Юлька задумывается, но тут же отрицательно машет головой:

– Про чай я ничего не знаю, но лучше не рисковать!

Мы втроем садимся за стол, едим рогалики, пьем холодное молоко – Юлька наливает нам чуть-чуть. Смеемся, дразнимся, рассказываем удивительные истории, слушаем, как за окном серебристыми голосами поют тополя.

– Ты что, принесла домой уличную кошку? – спрашивает мама вечером, кивая на блюдце.

Из открытой форточки льется теплый ветер, ерошит короткие мамины волосы, потихоньку, ласковыми невидимыми пальчиками распрямляет морщинку между ее бровей.

– Нет, это для домового, мамочка. Юлька сказала, что мы подружимся, если он будет каждую ночь пить молочко.

– А кипятить молочко для него не нужно? И для тебя заодно, а то заболеете дружно бруцеллезом.

– Ой, мама, ну что ты всегда такая доктор! Он же волшебник, и никаким, – спотыкаюсь о новое слово, – целезом он заболеть не может. И нам с тобой это молочко пить нельзя, это только для него.

Мама закатывает глаза, встает, вынимает из холодильника пакет, переливает молоко в кастрюльку и ставит на газ. Я вздыхаю и думаю о том, что все пропало, потому что теперь на молоке будет противная пенка, и домовой, конечно, пить его не будет. И дружить со мной тоже.

Но я молчу. Услышав про Юлькин ритуал, мама немножко повеселела, просветлела лицом и стала похожа на себя прежнюю. Сегодня она пришла домой еще до сумерек, с пустым пакетом, в котором, тихонько убедилась я, снова не было ни больничных карточек, ни вкусных взяток. Пришла и, растирая покрасневшие, опухшие, как будто замерзшие пальцы, бескрыло опустилась на кухонный табурет.

* * *

Проснувшись следующим утром, я резко – будто брызгами краски во все стороны, – вспоминаю вчерашний день. Неловко сползаю с кровати, торопясь, не попадая в тапочки, надевая их кое-как, отстающими хвостиками, бегу на кухню. Застываю столбиком возле блюдца, из которого кто-то отпил ночью половину молока! Зажимаю рот ладошками и тихонько хихикаю, а затем бросаюсь в коридор – звонить Юльке.

Юлька на том конце провода ахает и довольно смеется. Напускает в голос строгости, наказывает мне не терять времени и искать подарочки.

Повесив трубку и затаив дыхание, я подхожу на цыпочках к маминому плащу. Обнимаю его, по привычке вдыхаю запах, слушаю, как недовольно хрустит скользкая черная ткань, и, наконец, решившись, медленно просовываю дрожащие, вспотевшие вдруг руки в карманы.

Пусто. Обшариваю карманы еще и еще раз, затем догадываюсь, что Домовой мог припрятать свои сокровища в другом месте. Поиграть со мной, отомстить за нехорошую пенку в молочке.

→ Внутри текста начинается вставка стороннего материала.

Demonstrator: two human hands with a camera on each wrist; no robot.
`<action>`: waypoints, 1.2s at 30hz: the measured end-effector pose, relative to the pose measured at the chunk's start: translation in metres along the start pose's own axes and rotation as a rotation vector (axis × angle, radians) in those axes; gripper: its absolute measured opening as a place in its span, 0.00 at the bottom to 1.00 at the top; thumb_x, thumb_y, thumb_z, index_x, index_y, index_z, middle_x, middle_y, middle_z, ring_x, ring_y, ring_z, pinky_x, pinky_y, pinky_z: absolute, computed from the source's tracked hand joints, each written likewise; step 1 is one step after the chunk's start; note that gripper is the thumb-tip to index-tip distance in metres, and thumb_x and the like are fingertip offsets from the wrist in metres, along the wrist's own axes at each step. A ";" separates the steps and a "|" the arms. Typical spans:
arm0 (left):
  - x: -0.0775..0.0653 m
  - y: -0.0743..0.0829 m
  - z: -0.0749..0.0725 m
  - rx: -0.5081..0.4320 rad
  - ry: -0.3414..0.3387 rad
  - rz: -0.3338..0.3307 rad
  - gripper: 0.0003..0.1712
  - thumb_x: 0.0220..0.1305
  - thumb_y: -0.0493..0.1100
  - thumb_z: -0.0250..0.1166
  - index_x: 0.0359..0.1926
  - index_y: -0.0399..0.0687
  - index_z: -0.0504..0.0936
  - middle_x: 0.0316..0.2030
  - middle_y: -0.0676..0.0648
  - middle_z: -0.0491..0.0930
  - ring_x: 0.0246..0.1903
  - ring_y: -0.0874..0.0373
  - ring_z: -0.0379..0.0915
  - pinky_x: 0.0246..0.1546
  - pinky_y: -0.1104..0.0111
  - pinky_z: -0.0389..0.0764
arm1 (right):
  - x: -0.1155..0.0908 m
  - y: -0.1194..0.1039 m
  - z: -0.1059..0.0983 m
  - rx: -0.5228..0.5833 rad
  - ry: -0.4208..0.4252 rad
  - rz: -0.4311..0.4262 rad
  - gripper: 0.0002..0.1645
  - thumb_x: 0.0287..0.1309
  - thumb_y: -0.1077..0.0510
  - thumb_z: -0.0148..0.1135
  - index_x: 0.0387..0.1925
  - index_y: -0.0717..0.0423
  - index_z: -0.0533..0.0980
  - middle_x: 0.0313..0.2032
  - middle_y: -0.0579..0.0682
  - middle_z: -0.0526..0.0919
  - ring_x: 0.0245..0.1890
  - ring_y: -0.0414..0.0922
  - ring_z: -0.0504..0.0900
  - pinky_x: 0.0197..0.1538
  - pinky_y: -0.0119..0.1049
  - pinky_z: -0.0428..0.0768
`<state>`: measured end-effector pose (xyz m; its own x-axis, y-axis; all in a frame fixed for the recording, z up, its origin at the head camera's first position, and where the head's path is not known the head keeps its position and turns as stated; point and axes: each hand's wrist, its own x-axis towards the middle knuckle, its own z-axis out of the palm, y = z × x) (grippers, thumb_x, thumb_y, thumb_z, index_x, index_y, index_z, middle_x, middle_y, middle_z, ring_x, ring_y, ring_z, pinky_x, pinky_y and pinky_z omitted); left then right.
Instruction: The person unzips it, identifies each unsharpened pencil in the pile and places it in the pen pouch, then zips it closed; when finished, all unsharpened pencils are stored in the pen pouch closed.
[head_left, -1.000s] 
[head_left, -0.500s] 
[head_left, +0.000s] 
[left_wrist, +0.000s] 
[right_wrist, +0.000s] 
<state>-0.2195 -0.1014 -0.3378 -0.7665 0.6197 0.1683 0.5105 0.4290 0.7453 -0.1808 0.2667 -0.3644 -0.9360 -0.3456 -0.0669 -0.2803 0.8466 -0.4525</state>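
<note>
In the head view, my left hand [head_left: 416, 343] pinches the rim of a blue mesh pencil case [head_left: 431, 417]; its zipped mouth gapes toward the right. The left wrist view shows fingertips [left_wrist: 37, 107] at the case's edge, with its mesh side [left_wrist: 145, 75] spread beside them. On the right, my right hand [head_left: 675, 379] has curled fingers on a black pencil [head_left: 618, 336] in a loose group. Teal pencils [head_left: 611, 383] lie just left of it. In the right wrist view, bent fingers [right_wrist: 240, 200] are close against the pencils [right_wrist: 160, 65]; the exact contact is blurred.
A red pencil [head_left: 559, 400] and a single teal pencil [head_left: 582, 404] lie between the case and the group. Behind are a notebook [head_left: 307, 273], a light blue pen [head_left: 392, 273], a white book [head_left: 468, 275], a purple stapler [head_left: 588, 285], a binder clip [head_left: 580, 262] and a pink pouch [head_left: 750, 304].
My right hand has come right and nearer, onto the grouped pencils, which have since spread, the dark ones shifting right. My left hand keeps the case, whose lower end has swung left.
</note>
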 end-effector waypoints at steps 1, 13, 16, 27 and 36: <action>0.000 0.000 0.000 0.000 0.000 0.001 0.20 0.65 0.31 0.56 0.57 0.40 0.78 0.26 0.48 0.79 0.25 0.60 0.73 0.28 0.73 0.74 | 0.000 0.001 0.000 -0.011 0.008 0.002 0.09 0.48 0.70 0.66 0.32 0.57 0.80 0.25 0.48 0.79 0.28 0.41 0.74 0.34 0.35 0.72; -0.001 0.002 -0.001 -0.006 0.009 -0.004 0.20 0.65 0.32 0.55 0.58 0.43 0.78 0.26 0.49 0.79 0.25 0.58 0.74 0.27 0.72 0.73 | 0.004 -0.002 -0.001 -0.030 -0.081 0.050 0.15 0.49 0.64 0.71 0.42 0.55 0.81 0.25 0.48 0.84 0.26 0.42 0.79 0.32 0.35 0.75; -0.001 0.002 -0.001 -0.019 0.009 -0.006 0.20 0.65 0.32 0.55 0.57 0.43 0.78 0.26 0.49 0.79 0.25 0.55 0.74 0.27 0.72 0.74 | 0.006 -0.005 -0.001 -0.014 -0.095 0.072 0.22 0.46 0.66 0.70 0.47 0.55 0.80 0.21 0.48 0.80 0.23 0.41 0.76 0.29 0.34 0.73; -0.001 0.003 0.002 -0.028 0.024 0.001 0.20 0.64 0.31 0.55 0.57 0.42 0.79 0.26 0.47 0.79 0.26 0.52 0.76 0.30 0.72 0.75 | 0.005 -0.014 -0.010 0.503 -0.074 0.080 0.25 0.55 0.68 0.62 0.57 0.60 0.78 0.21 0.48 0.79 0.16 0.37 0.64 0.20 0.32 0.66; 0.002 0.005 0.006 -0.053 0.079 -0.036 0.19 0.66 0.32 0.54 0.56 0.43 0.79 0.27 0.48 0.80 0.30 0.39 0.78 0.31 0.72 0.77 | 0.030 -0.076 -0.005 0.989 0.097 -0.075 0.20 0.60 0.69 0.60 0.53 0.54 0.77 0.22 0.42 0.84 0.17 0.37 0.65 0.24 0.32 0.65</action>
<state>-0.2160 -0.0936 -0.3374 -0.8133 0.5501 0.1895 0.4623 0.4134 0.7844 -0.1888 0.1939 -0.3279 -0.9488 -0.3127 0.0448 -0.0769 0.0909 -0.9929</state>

Весь день я очень-очень занята. Обыскиваю карманы маминого зимнего пальто – коричневого, с белым прореженным мехом на воротнике. Ощупываю свою весеннюю и зимнюю курточки, встряхиваю и переворачиваю подошвой вверх всю обувь. Вытаскиваю и, чихая, складываю обратно пыльные книги. Лежа на животе и пыхтя от натуги, проминаю пальцами всю-всю – липкую и сырую темноту под ванной. Залезаю в подсобку с ногами, заглядываю в дальние уголки шкафа с одеждой, шкафов с посудой. Лезу даже в духовку. И только под кроватями посмотреть не решаюсь. Там слишком черно даже днем.

К сумеркам, когда приходит мама – пустой пакет, черствая морщинка между бровей, – я почти не могу шевелиться. Ноги, руки, голова весят тонну, и сама я – надутая, наполненная обидой и пыльной, тяжелой усталостью. Мама смотрит на беспорядок, но ничего не говорит, не ругает, и мне становится еще обиднее. Перед сном я все же доливаю в блюдечко молока и медленно плетусь в кровать, под холодное одеяло.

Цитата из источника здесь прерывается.